Hail Mary is wise. Very wise.
She doesn't know this…. so don't go telling her. lololol
She always holds my hand…. which is super nice. However, TWO TIMES no at the local Red Robin we've gotten "the look"….. what's the look you ask? IT's "Those Are LESBIANS" look. You would think that in 2013 gay people wouldn't get stared at in public anymore…. but we totally do.
The first time we were sitting side by side in the booth and just eating and talking and Hail Mary planet a few sweet kisses (no tongue…. that would be gross in public in my humble opinion lol) - and there was a huge family sitting across the way from us.
For a while the Dad stared. Then he said something to this teenage son who stared. Who told the Mom who turned her hear 180 degrees in her seat to stare…. which lead to the other adults at the table all taking turns and whispering to each other…..
So Hail Mary, who had grown sick of being stared at for doing *exactly* what they were doing: eating dinner at a table - gave them a huge smile and a wave….. and they were *still* staring… so then I planted a big one on Hail Mary and they finally all turned around and made an effort not to look over again…. I mean - even the waitress noticed it! lol
Then Saturday we were leaving a football game, just walking on the driveway and holding hands and a college guy was walking towards us making rather lewd and suggestive hand gestures about us (Cleary) being lesbians…. we just kept walking, but Hail May said she had a few 'hand gestures' she wanted to share with him… but we just kept walking.
It's amazing to me, even in Portland, how much we get stared at. How many people nudge whoever they are with to whisper and nod in our direction, it's like "Step Right Up And See With YOUR OWN EYES Two (rather non-descript) LESBIANS - in the flesh!"
I don't care, mind you. I spent far too many years not being proud of who I was…. I'm certainly not willing to trade who I am now - or the pride I have about who I am with - just because it makes me some kind of Social Circus Attraction for some people. That's fine…..
I just wish people would understand how much what I am now is…. *normal* for me.
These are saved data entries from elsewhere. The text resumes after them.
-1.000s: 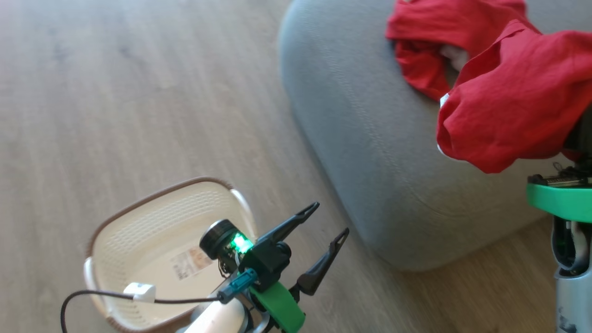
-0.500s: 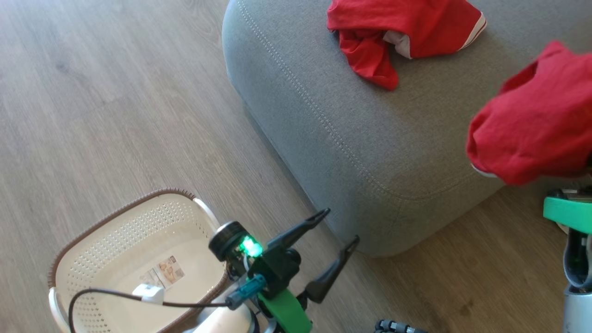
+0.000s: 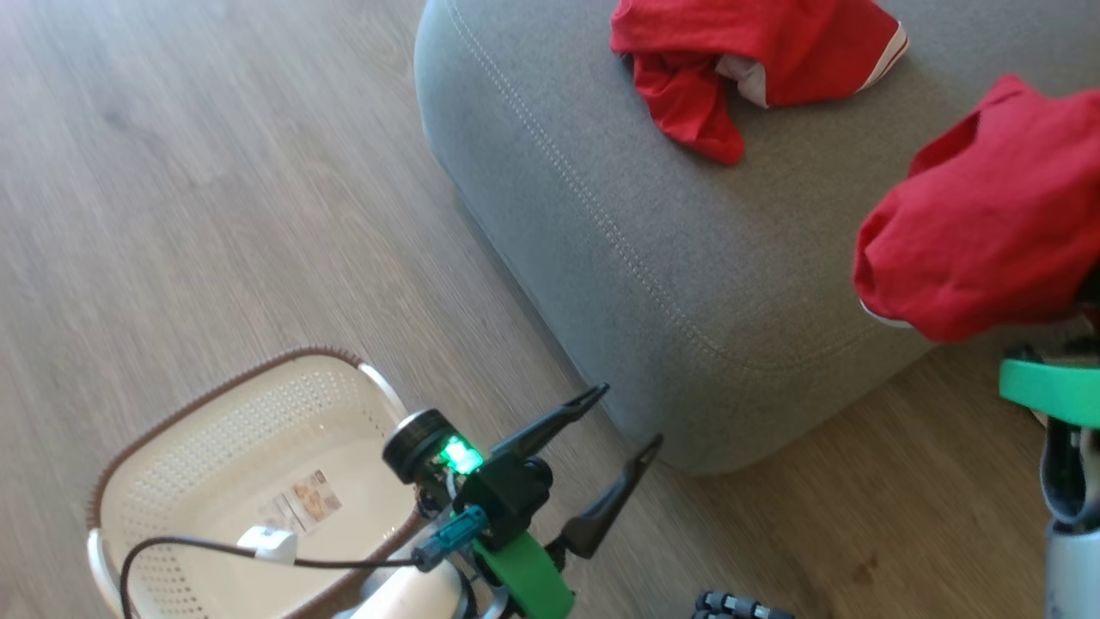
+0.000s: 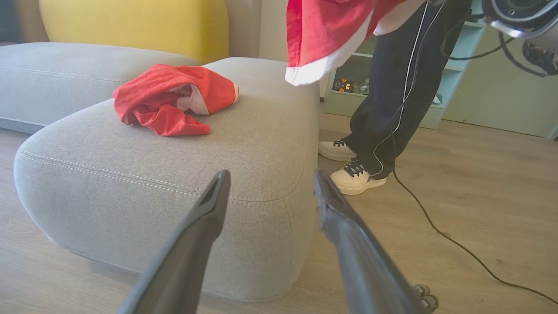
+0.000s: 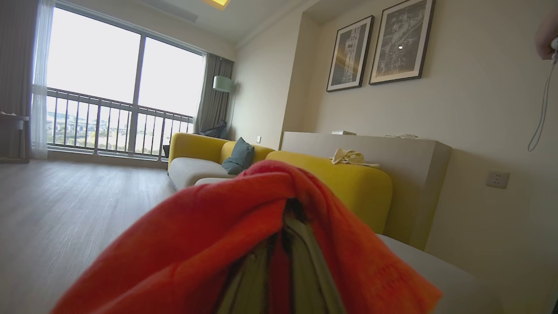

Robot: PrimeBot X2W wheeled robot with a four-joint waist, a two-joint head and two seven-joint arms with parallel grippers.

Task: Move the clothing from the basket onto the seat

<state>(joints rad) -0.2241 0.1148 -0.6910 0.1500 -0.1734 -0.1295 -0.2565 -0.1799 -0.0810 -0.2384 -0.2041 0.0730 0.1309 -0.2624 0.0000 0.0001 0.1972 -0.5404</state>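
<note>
At the left of the head view the basket (image 3: pixel 206 447) is being shown empty on the floor (image 3: pixel 215 172), with nothing but its label (image 3: pixel 302 503) lying on the bottom. Just to its right, the left gripper (image 3: pixel 629 416) is being held low, fingers spread wide and nothing between them. It is pointing at the near corner of the seat (image 3: pixel 687 258) and is not touching it.

Further right, the first garment (image 3: pixel 756 52) is lying crumpled on top of the seat, well back from the stitched edge.

At the far right, the second garment (image 3: pixel 980 249) is being gripped in a loose bundle, and it is draping over the right gripper (image 5: pixel 292 235), whose fingers are clenched on the red cloth. In the left wrist view its white hem is hanging in the air above the right end of the seat, clear of the cushion.

The coming move is judged to be turning on this: the bundle is being held over the seat's near right edge, and the bare cushion is lying ahead of that gripper and to its left, between the bundle and the first garment. The right arm is the nearer one, and it is carrying the load. A short reach forward and down, then a release, is judged to be needed, or the cloth is likely to slip off the rounded edge.
</note>
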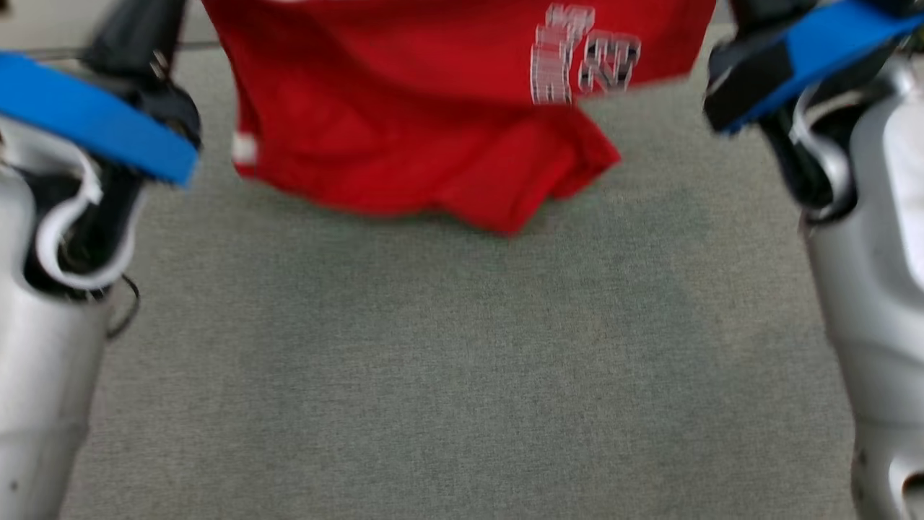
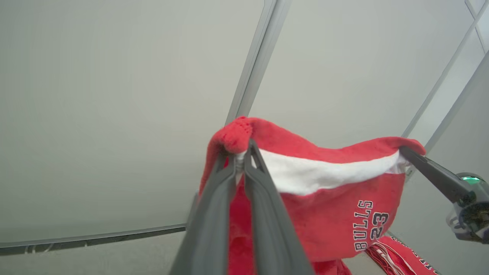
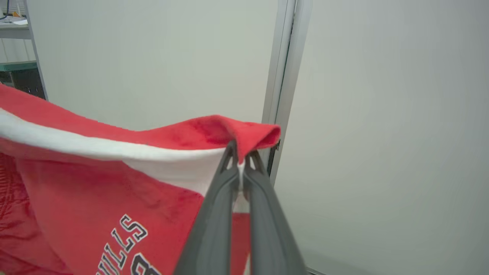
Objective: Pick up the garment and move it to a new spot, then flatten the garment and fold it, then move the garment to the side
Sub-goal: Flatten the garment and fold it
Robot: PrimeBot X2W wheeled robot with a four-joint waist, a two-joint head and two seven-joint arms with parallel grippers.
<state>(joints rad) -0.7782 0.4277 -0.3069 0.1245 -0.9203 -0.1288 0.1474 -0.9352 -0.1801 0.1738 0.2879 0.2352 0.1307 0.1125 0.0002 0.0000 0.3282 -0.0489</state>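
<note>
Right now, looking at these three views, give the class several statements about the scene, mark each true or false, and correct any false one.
1. The left gripper and right gripper are both shut on the garment. True.
2. The garment is blue. False: it is red with a white band.
3. Its lettering reads BULLS 23. True.
4. The garment lies folded flat. False: it hangs stretched between the grippers.

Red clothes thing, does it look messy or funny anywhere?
A little. The left gripper and right gripper hold the red garment up by its top edge, but its bottom hangs bunched and lopsided, not flat.
</note>
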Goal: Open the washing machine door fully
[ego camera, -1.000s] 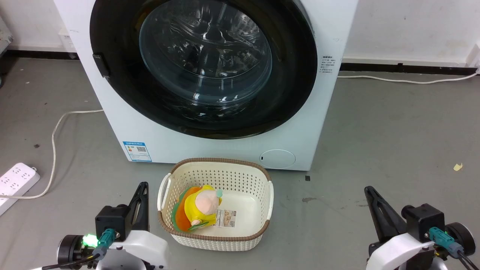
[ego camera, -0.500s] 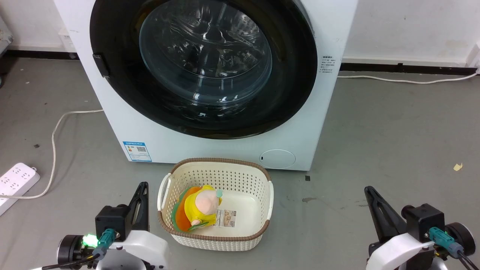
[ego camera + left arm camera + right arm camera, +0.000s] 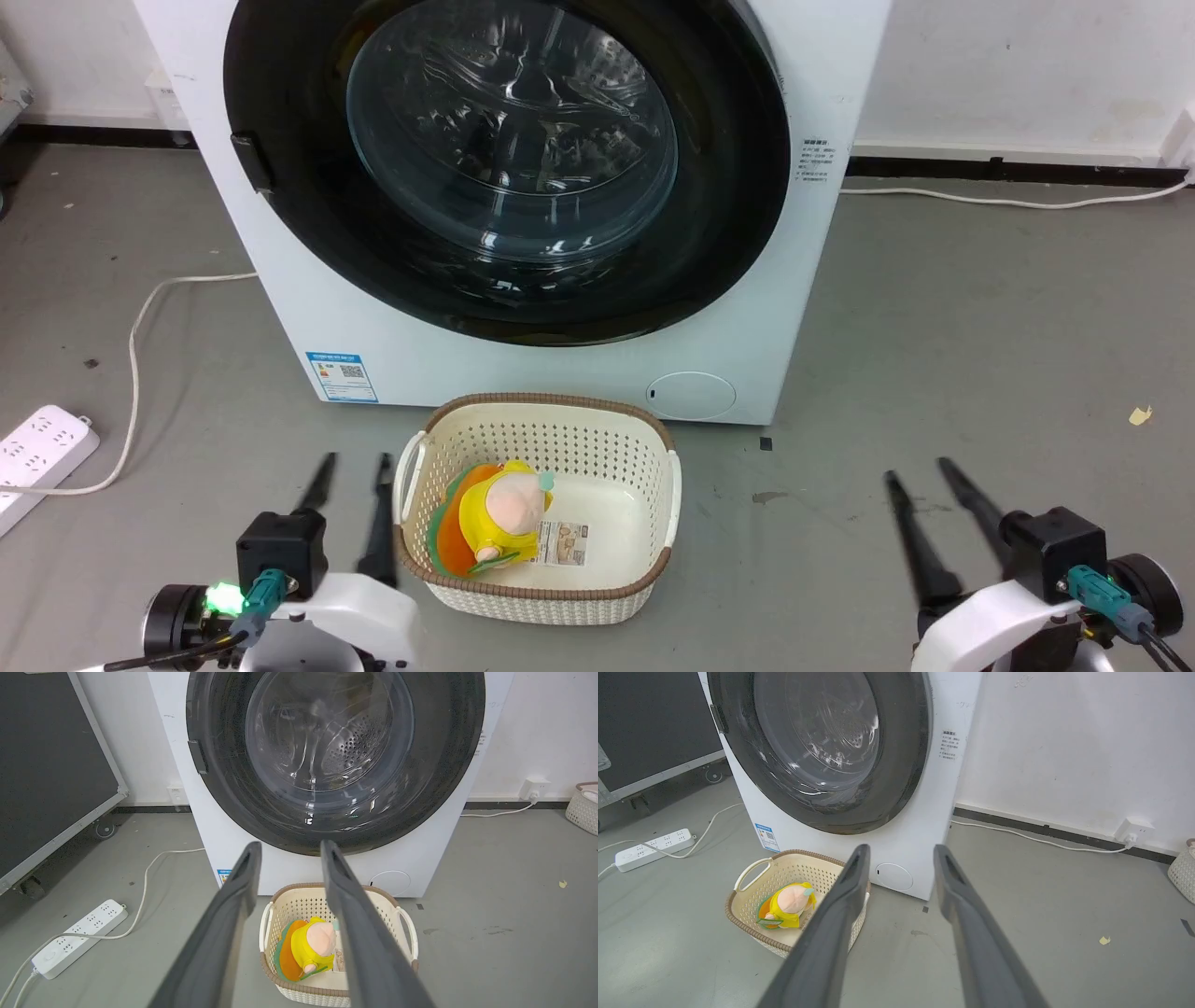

It feels natural because… it *is*. No one "made" me this way - no one "made" Hail Mary this way…. we just *are* this way.
I am lucky enough to have found someone who accepts me and everything about me - and loves me anyway - that's kind of rare and awesome and amazing…. and may this will last forever and may be it already has some unknown "Sell By" date stamped on it…. but either way, I'm going to enjoy being with her and being loved by her… and yes that means I'm going to hold her hand in public. Anyone on the planet who takes issue with that can look at the sky, the clouds, the flowers, the passing cars, the menu, the pictures on the wall… whatever. The world is a big place - there are plenty of things once can do other than stare at something they don't like or don't approve of.
It happened to me once at Wal-Mart- in the soup aisle I believe. The Boy saw two women together and whatever they did he figured out that they were "together" and he was just sitting there staring and staring and then he said something about them being together - sounding surprised. So I took that opportunity to say to him that they *WERE* indeed two women - two "Moms" - and that that was like just like "our" family (at the time with El Capitan) - and that their family just had two Moms.
The Boy replied…. "cool", and we were on our way with a smile and a nod from the two women.
Sometimes, I feel like we've come so far… and then it seems like we have so much farther to go … I know that *I've* come a long way… but we all have a long way to go on this new path - starting with The Boy's FIRST DAY OF SCHOOL on Wednesday!!!!!!!!!
Tomorrow he gets tested to see where he is at and discuss what grade they would like to put him in…. so send the little man lots of positive thoughts tomorrow!!!!!